** EXERCISE DESCRIPTION **
Your answer must be an exact copy of the listing, with the images left out.

__________________________________________________

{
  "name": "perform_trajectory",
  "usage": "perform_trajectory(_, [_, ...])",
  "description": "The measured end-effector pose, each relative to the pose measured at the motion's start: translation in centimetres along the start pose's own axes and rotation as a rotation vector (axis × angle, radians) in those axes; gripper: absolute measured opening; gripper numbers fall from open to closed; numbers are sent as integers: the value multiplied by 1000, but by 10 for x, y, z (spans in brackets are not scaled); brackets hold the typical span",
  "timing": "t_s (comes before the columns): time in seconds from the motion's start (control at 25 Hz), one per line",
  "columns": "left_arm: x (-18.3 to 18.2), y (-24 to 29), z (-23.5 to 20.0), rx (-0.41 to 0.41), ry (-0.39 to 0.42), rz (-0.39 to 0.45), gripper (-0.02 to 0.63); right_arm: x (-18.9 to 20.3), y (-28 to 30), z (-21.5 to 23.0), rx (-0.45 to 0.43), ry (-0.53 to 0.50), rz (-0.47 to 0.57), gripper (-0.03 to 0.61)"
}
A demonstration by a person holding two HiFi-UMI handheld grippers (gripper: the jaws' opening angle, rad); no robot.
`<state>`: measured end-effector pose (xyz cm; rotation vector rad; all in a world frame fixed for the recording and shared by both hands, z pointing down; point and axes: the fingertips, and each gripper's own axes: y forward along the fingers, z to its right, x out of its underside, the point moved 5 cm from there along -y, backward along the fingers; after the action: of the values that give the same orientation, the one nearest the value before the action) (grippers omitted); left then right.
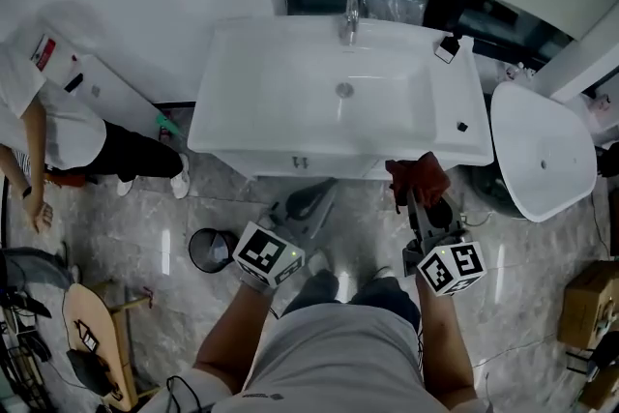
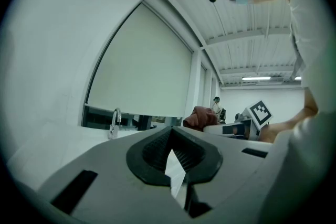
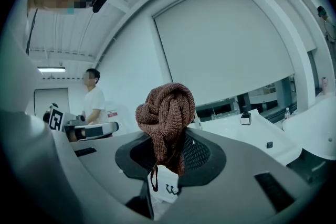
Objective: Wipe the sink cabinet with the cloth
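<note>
- White sink cabinet (image 1: pixel 232 111) stands against the wall, facing the person.
- Left tongs (image 2: pixel 172 140), closed on nothing, are held low before its front.
- Right tongs (image 3: pixel 169 153) clamp the cloth.
- Brown cloth (image 3: pixel 167 110) (knitted, bunched) sits by the cabinet's front right edge.

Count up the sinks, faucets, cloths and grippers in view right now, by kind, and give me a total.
White ceramic sinks: 2
Chrome faucet: 1
Brown knitted cloth: 1
Two-jaw grippers, left and right: 2
Total: 6
</note>
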<state>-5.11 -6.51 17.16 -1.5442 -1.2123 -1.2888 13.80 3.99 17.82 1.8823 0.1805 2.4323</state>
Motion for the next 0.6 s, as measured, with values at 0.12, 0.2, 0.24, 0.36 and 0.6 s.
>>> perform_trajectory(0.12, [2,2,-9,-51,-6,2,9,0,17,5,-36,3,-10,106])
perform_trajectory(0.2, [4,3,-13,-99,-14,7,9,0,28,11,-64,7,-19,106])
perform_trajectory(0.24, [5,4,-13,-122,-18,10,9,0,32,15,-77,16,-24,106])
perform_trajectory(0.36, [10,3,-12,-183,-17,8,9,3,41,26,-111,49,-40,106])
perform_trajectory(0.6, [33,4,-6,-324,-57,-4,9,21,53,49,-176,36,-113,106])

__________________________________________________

** ANSWER AREA **
{
  "name": "perform_trajectory",
  "usage": "perform_trajectory(_, [_, ...])",
  "description": "The measured end-effector pose, each relative to the pose measured at the motion's start: translation in centimetres along the start pose's own axes and rotation as a rotation vector (axis × angle, radians) in those axes; gripper: absolute measured opening; gripper numbers fall from open to closed; numbers are sent as integers: the value multiplied by 1000, but by 10 for x, y, z (spans in brackets are not scaled); brackets hold the typical span",
  "timing": "t_s (comes before the columns): time in seconds from the motion's start (control at 25 Hz), one per line",
  "columns": "left_arm: x (-18.3 to 18.2), y (-24 to 29), z (-23.5 to 20.0), rx (-0.41 to 0.41), ry (-0.39 to 0.42), rz (-0.39 to 0.45), gripper (-0.02 to 0.63); right_arm: x (-18.9 to 20.3), y (-28 to 30), z (-21.5 to 23.0), rx (-0.45 to 0.43), ry (-0.53 to 0.50), rz (-0.47 to 0.57), gripper (-0.03 to 0.61)"
}
A demonstration by a person holding two HiFi-UMI handheld grippers (gripper: the jaws' opening angle, rad); no robot.
`<state>`: measured end-effector pose (xyz cm; rotation vector rad; all in a world frame fixed for the recording and shared by both hands, z pointing down; point and axes: the fingertips, and each gripper's own axes: y forward along the fingers, z to its right, x out of its underside, the point moved 5 cm from there along -y, backward along the fingers; after the action: of the values that give the same orientation, the one nearest the value before the action) (grippers omitted); left then right.
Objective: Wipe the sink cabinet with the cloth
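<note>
- White sink cabinet (image 1: pixel 232 111) stands against the wall, facing the person.
- Left tongs (image 2: pixel 172 140), closed on nothing, are held low before its front.
- Right tongs (image 3: pixel 169 153) clamp the cloth.
- Brown cloth (image 3: pixel 167 110) (knitted, bunched) sits by the cabinet's front right edge.

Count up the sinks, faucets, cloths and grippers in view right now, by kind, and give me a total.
White ceramic sinks: 2
Chrome faucet: 1
Brown knitted cloth: 1
Two-jaw grippers, left and right: 2
Total: 6
</note>
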<state>-5.11 -6.51 17.16 -1.5442 -1.2123 -1.2888 13.80 3.99 17.82 1.8823 0.1805 2.4323</state>
Motion for the next 0.6 s, as measured, with values at 0.12, 0.2, 0.24, 0.36 and 0.6 s.
>>> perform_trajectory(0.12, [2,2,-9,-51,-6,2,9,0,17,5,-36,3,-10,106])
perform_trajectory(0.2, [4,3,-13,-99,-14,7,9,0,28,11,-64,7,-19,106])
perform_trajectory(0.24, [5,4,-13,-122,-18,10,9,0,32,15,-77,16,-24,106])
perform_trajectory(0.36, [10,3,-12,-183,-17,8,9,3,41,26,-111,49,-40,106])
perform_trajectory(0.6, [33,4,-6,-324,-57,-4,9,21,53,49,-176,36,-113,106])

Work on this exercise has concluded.